So instead of trying to compete with math giants like Euler and such who know much much more math than I will likely ever know and who are much better at using that knowledge to prove stuff, I amuse myself with looking for "the unlocked backdoor" to the problem, the way of visualizing the idea in just the right way, or picture, or metaphor, so that the answer falls right out on it's own.
In this blog, I'll probably talk a lot about different ways I've come up with for thinking about and visualizing this conjecture. I think they are really interesting. Maybe some of you will think so, too.
Conjectures:
To clarify, a conjecture in math is something math folks think is true but haven't been able to prove yet. There are a lot of conjectures. You can make up a conjecture pretty easily by just stringing together a bunch of math symbols and numbers and then making some unfounded statement about the monster you just gave birth to.

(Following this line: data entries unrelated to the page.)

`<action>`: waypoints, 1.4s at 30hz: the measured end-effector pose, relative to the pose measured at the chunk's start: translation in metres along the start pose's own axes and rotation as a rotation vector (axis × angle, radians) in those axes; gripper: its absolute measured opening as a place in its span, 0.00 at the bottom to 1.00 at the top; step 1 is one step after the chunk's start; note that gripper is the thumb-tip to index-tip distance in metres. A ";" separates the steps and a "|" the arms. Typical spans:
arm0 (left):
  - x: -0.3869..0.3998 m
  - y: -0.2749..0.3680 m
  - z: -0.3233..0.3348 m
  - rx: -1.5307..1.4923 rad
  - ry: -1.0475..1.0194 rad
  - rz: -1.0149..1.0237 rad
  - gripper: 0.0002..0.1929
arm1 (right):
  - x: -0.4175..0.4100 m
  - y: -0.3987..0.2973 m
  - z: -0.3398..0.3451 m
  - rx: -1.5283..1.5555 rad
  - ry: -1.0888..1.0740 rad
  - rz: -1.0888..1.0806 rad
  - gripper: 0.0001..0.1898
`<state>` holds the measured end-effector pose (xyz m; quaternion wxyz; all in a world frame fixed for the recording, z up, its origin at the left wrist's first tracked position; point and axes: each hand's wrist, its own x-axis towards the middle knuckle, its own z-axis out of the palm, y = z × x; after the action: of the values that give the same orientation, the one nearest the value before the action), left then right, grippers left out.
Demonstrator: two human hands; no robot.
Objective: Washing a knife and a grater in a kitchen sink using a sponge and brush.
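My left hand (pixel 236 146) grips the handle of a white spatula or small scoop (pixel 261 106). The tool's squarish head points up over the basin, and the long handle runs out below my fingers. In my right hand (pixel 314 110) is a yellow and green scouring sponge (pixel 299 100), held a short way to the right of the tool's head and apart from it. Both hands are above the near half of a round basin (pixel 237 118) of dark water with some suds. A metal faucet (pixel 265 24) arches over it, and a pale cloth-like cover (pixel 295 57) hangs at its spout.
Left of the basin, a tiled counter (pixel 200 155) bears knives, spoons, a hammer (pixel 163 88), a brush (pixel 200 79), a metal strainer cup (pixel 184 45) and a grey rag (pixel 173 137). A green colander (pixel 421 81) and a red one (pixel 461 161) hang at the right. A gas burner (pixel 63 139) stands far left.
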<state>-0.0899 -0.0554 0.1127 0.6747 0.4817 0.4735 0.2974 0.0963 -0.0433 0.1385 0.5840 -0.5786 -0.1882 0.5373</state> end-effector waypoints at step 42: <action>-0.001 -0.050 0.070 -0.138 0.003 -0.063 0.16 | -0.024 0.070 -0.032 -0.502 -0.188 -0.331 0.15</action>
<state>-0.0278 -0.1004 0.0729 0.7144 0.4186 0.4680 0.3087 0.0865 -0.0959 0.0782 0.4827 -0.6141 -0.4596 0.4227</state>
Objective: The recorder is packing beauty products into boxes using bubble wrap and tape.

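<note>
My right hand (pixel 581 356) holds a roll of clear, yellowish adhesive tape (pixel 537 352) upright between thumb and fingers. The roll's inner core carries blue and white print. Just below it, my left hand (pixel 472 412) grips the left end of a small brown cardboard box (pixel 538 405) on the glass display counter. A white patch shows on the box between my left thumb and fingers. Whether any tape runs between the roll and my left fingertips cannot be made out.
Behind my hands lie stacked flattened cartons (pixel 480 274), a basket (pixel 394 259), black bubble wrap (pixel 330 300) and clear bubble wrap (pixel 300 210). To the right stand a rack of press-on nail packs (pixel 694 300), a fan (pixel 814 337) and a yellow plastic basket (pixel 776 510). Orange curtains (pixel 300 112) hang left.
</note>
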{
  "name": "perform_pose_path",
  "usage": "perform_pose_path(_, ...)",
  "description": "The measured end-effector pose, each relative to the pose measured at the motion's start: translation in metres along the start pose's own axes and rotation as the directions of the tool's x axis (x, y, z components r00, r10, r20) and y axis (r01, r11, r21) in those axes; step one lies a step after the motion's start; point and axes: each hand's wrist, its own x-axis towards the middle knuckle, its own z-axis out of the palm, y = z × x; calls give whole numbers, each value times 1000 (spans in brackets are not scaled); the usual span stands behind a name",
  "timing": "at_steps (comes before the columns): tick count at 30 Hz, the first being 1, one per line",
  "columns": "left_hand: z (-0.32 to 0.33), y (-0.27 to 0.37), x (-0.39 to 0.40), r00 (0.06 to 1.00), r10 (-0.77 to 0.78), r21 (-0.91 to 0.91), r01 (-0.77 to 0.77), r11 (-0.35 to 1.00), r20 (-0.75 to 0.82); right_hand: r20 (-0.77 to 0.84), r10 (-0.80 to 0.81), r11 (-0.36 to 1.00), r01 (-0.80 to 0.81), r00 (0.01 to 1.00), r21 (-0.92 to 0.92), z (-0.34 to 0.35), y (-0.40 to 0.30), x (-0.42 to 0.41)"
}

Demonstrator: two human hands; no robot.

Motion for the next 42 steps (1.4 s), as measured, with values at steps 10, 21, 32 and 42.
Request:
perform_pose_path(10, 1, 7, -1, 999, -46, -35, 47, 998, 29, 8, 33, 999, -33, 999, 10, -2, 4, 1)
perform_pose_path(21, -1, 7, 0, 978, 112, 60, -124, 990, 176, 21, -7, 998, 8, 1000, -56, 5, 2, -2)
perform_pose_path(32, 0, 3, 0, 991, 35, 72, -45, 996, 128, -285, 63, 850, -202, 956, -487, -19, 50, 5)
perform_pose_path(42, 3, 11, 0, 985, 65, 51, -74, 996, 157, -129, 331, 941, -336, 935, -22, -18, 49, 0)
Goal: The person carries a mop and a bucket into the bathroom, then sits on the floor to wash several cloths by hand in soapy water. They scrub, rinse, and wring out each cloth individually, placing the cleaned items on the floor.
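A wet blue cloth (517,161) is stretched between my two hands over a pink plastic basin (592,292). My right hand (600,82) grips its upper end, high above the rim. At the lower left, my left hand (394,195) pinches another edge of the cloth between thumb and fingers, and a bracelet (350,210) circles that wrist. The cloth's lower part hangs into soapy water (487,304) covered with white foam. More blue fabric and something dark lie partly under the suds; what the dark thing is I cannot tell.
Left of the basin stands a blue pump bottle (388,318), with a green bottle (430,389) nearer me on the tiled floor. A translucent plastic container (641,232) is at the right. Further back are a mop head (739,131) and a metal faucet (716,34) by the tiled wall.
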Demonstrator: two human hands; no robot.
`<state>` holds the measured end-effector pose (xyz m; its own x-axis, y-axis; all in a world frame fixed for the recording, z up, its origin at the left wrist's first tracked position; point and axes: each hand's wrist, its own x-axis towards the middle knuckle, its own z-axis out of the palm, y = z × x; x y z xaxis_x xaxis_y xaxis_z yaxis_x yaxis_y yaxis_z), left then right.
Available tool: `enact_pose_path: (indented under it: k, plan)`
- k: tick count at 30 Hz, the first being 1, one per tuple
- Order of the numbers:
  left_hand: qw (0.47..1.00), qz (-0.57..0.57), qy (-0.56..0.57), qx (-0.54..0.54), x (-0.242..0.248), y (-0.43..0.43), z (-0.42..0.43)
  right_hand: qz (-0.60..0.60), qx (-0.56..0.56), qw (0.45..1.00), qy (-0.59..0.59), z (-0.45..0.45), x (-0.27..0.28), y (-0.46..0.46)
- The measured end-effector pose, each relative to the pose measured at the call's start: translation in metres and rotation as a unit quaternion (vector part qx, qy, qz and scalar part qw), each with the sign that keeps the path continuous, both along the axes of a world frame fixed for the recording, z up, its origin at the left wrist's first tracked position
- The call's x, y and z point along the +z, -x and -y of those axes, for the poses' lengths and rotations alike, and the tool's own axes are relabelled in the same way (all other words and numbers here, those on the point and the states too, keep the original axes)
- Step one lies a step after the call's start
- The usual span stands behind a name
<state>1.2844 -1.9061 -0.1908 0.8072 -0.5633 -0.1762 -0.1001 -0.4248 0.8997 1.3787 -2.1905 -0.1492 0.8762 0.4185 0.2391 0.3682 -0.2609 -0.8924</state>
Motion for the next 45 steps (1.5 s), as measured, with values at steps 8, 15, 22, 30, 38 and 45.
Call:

There are a couple of problems with this kind of conjecture though, first of all, the symbols need to be combined in a way that makes sense: 5++++/3=* doesn't make any sense, whereas 5*5=30 makes sense, but is wrong... Which brings us to the second problem: even if it makes sense, and it's complicated enough that no one has thought to prove it yet, it might be able to be proved very quickly. Consider this conjecture (broken up into pieces to better fit on the screen, but imagine it as one long line):
1+1+1+1+1+1+1+1+1+1+1+1+1+1+1+1+1+
1+1+1+1+1+1+1+1+1+1+1+1+1+1+1+1+1+1+1+1+1+
1+1+1+1+1+1+1+1+1+
1+1+1+1+1+1+1+1+1+1+1+1+1+1+1+1+
1+1+1+1+1+1+1+1+1+1+1+1+1+1+1+1+1+1+1+
1+1+1+1+1+1+1+1+1+1+1+1+1+11+1+1+
1+1+1+1+1+1+1+1+1+1+1+1+1+1+1+1+1+1+
1+1+1+1=
13+13+13+13+13+26+13+13+13
I'm pretty sure that's true because of the way I made it, but it's fairly long so it's probable that no one has ever bothered to prove EXACTLY that conjecture before. Proving it just involves adding up both sides and seeing if they are equal, but I'm not going to do that, in order to give my conjecture a little more life.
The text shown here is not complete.